The military profession requires a certain amount of malice, which requires a special kind of imagination that confers the ability to guess the “tricks that come under some cover”. In his opinion the game of chess is one of the most imaginative games.

Finally, the office of king would find its ideal temperament in a ” temperate man “, that is to say, with a balanced or equilibrated temperament. This is accompanied by a hair that grows golden with age, and by grace, grace and a good figure. Other signs of this temperament are virtue and good manners.

If cold and wetness predominate in the engendered body, it will be a woman. In her life she will manifest poorly the qualities that the soul possesses to the highest degree. If heat and dryness predominate, a man will be born, whose qualities will be ability and ingenuity. Variations in the body’s temperament result in greater or lesser clumsiness in women and greater or lesser ingenuity and skill in men.

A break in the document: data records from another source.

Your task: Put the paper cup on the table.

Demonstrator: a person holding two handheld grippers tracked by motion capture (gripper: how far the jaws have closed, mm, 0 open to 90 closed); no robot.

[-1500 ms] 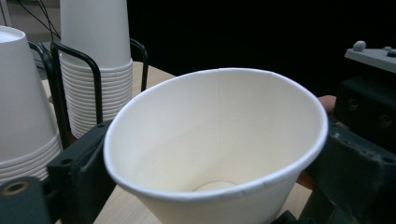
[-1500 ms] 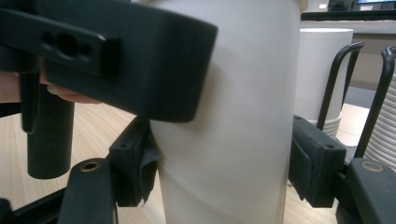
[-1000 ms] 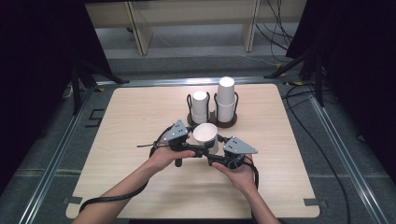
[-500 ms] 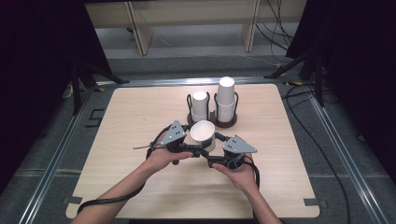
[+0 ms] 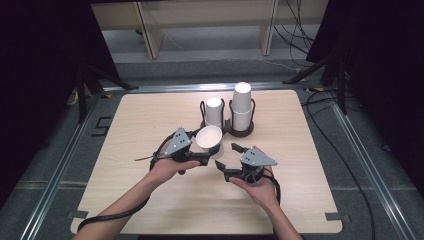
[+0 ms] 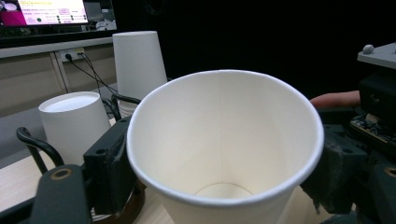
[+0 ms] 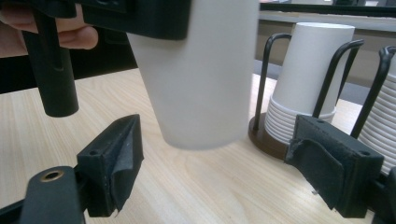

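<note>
High view is showing the wooden surface (image 5: pixel 150 200) with a dark cup holder (image 5: pixel 235 131) at the back, carrying two upside-down stacks of paper cups: a short stack (image 5: pixel 214 111) and a taller stack (image 5: pixel 241 104). Just in front of the holder, the left gripper (image 5: pixel 206 156) is holding a single white paper cup (image 5: pixel 209 140) upright, mouth up, lifted off the surface. Left gripper view is showing its fingers (image 6: pixel 108 161) clenching on the cup's wall just under the rim, one on each side. The right gripper (image 5: pixel 224 159) is sitting just beside it at the near right; its fingers (image 7: pixel 114 161) have just been opening and are now released and spread wide, with the cup's base (image 7: pixel 196 137) hanging beyond them, untouched.

Judgement: the cup is being handed fully to the left gripper, likely on its way to or from the stacks. To do this well, the left grip needs staying light, since thin paper walls crush and ovalise easily. Keeping the cup level matters too. The right gripper should be backing away low, clear of the cup's base and the holder's wire loops (image 7: pixel 266 74).
</note>
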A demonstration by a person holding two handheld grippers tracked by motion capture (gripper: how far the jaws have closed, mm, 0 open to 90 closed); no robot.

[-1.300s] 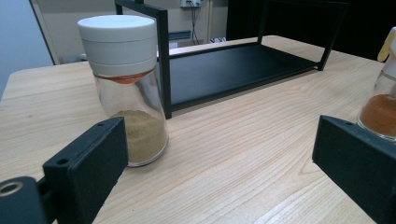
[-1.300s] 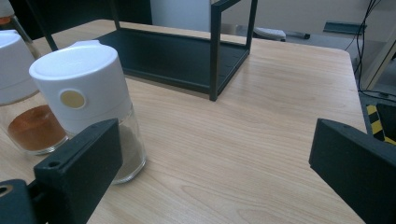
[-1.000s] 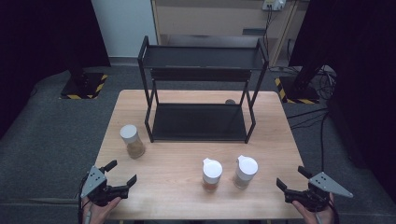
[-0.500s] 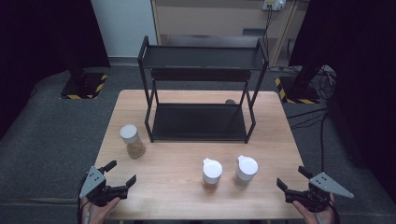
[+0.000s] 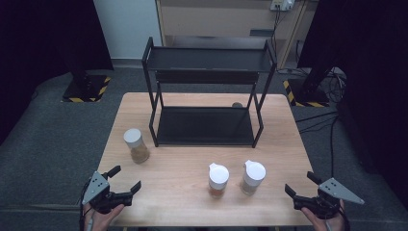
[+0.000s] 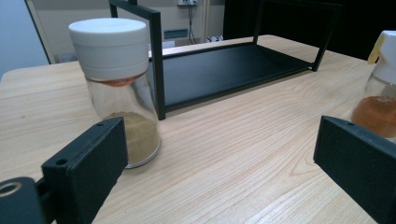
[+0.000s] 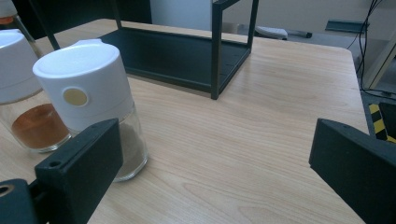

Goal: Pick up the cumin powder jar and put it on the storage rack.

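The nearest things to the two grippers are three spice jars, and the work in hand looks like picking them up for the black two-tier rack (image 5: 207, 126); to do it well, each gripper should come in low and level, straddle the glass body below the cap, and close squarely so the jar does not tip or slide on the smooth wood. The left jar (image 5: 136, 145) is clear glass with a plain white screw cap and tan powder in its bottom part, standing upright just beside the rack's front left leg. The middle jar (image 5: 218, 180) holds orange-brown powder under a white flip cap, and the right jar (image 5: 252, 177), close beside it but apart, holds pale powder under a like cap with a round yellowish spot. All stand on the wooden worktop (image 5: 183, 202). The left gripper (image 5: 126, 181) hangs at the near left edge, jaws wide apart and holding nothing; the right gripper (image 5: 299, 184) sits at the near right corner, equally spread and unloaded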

Huarte gathers from Aristotle the idea that desire, imagination and movements during the carnal act contribute to generate good children. According to this doctrine, wise parents tend to have foolish children, because they are clumsy for the sexual act, while the foolish and instinctive, being more skilful, can generate ingenious children.

Huarte is considered a pioneer in different fields: for Menéndez Pelayo is the father of phrenology ; he can also be considered the forerunner of the approach to differential psychology and professional orientation and selection. He is also a pioneer, as we said, of eugenics and the psychology of ages.